One of the alliance’s most significant goals will be to eliminate stigmas associated with addiction in order to gain communitywide acceptance for its proposed solutions, forum speakers said.

For people who advocate jail or prison as a response to drug use, “we can’t arrest our way out of this problem,” said Bartholomew County Sheriff Matt Myers, receiving strong round of applause from the audience.

“Stigmas are not going to help get us through this crisis,” said Beth Morris, director of community health partnerships at Columbus Regional Health.

“Addiction is a disease that takes over decision-making and judgment. When we understand that, it provides all of us with more compassion and connection with those suffering from it,” she said.

In reality, there’s plenty of blame to go around for the opioid epidemic, Morris and Terrell said.

Some medical professionals, a few pharmaceutical executives and select lawmakers must also share responsibility, the two hospital officials said.

When an 1980 article published in the New England Journal of Medicine concluded that opioid medications were not the cause of addiction issues, some pharmaceutical industries used those findings to their advantage, which led to excessive prescribing and marketing, Terrell said.

Prominent doctors received large amounts of money from drug manufacturers by going on speaking tours to claim certain pills did not cause additions, he said.

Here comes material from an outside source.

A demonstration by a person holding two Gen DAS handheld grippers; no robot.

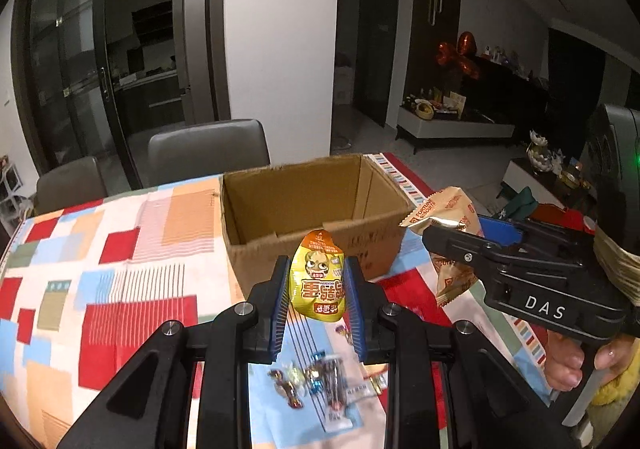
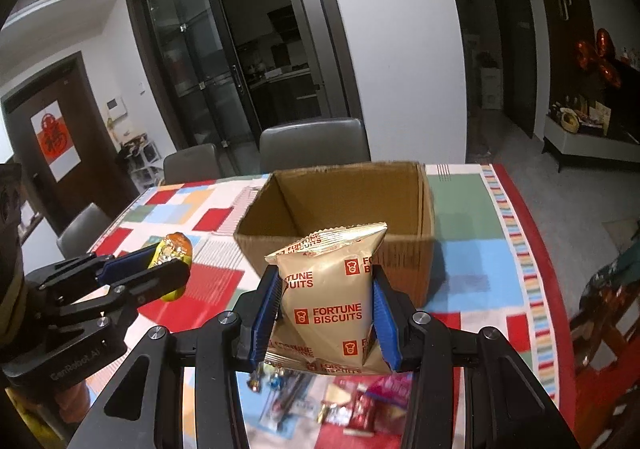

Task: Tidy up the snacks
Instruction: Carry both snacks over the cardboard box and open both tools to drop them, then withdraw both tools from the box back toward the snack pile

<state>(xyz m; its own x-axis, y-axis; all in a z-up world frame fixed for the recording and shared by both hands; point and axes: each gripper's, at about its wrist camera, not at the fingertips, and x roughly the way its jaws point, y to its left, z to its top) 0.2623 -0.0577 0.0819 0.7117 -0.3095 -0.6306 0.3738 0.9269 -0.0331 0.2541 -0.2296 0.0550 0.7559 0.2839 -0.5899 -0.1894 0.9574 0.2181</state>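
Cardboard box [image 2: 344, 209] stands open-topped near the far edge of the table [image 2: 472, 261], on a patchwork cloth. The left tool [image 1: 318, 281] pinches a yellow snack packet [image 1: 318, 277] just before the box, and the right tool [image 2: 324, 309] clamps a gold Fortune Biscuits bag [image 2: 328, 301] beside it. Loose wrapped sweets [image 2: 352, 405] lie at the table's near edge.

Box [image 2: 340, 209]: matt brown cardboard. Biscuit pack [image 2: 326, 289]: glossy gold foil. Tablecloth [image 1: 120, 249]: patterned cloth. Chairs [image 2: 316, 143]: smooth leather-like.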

To make matters worse, the federal government started surveying Medicare patients on whether hospital doctors did everything within their power to manage their pain, Terrell said.

“Those patient responses influenced how much hospitals and physicians are reimbursed,” the doctor said.

Even today, there are still no set guidelines that dictate how much pain medicine is enough for different situations, Terrell said.

“We don’t really know when people are at risk of becoming addicted,” Terrell said. “We need researchers to figure that out.”

Online substance abuse resources

A new website has been launched as a resource for information by the Alliance for Substance Abuse Progress in Bartholomew County.

The site allows users to:

  • Access prevention resources
  • Learn the signs of substance use disorder
  • Get information about treatment methods
  • Access the Mental Health and Substance Abuse Resource guide
  • Read stories of people in recovery

The web address for the site is asapbc.org

Alliance activities can also be followed on Facebook at ASAPBartholomewCounty.

What's next?

Next week, a drug task force headed by Indiana Attorney General Curtis Hill is expected to announce that Columbus will become the model recovery community for the rest of the state.

Over the next two to three months, several developments are expected to be announced that will provide more details on the initiatives shared with the public on Tuesday.